Return only the lines running from the first line of the listing through the one with "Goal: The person", unchanged.

========================================

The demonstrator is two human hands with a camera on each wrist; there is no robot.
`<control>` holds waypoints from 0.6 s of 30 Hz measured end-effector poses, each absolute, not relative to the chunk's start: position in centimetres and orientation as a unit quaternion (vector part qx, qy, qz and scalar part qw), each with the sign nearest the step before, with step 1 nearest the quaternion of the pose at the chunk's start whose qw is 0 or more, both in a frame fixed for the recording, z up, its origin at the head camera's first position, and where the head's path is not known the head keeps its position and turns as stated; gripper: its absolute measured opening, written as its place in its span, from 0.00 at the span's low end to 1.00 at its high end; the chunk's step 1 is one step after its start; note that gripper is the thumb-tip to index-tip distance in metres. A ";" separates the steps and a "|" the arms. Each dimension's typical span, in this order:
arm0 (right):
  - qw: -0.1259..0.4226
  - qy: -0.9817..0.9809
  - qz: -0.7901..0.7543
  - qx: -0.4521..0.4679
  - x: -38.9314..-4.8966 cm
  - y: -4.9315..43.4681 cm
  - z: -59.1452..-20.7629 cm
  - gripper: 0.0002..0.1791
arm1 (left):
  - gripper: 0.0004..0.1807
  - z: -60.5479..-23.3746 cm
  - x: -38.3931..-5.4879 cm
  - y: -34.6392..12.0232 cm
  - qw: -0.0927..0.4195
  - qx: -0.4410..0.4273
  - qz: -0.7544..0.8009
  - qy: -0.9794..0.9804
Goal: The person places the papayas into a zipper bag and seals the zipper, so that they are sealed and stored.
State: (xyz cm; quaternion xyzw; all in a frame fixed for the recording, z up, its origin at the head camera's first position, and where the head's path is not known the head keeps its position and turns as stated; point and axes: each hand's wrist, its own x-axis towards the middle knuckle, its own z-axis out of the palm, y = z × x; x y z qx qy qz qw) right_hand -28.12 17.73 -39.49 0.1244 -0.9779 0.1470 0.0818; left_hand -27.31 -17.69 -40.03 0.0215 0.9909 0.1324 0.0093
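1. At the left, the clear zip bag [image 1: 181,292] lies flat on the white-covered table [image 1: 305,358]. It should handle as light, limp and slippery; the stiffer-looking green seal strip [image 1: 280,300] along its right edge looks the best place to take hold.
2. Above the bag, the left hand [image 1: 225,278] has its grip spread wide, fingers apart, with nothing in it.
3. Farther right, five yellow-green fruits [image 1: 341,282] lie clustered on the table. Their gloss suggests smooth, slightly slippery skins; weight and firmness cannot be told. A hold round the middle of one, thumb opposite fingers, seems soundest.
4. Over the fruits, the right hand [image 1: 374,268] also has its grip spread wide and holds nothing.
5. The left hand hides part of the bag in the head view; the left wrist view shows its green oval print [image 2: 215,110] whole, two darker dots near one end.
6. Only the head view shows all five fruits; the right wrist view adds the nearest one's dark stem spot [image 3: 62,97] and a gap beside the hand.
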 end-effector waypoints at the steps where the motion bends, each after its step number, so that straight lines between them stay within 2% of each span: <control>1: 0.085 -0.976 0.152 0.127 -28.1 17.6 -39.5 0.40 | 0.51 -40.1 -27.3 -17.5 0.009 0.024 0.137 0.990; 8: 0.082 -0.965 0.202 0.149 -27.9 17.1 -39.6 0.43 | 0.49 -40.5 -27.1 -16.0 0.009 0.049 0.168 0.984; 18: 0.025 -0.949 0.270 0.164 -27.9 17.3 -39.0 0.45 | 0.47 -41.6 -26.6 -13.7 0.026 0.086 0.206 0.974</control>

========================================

Solution
The demonstrator is two human hands with a camera on each wrist; there is no robot.
`<control>` holds waypoints from 0.6 s of 30 Hz measured end-effector poses, each absolute, not relative to the chunk's start: position in centimetres and orientation as a unit quaternion (vector part qx, qy, qz and scalar part qw), each with the sign nearest the step before, with step 1 nearest the quaternion of the pose at the chunk's start whose qw is 0 or more, both in a frame fixed for the recording, z up, its origin at the head camera's first position, and where the head's path is not known the head keeps its position and turns as stated; gripper: its absolute measured opening, written as its place in its span, from 0.00 at the span's low end to 1.00 at its high end; the chunk's step 1 is one step after its start; note that gripper is the thumb-tip to index-tip distance in metres. A ";" separates the steps and a "|" the arms. Each dimension's typical span, in this order:
arm0 (right):
  - qw: -0.1259..0.4226
  - qy: -0.9817..0.9809
  - qz: -0.7901..0.7543
  - qx: -0.4521..0.4679
  - x: -38.9314..-4.8966 cm
  - y: -4.9315..43.4681 cm
  - z: -59.1452..-20.7629 cm
  - gripper: 0.0002..0.1791
arm1 (left):
  - gripper: 0.0004..0.1807
  - z: -60.5479..-23.3746 cm
  - x: -38.3931..-5.4879 cm
  - y: -34.6392..12.0232 cm
  - qw: -0.0927..0.4195
  - qx: -0.4410..0.4273
  - qz: -0.7544..0.8009
  - qy: -0.9794..0.9804
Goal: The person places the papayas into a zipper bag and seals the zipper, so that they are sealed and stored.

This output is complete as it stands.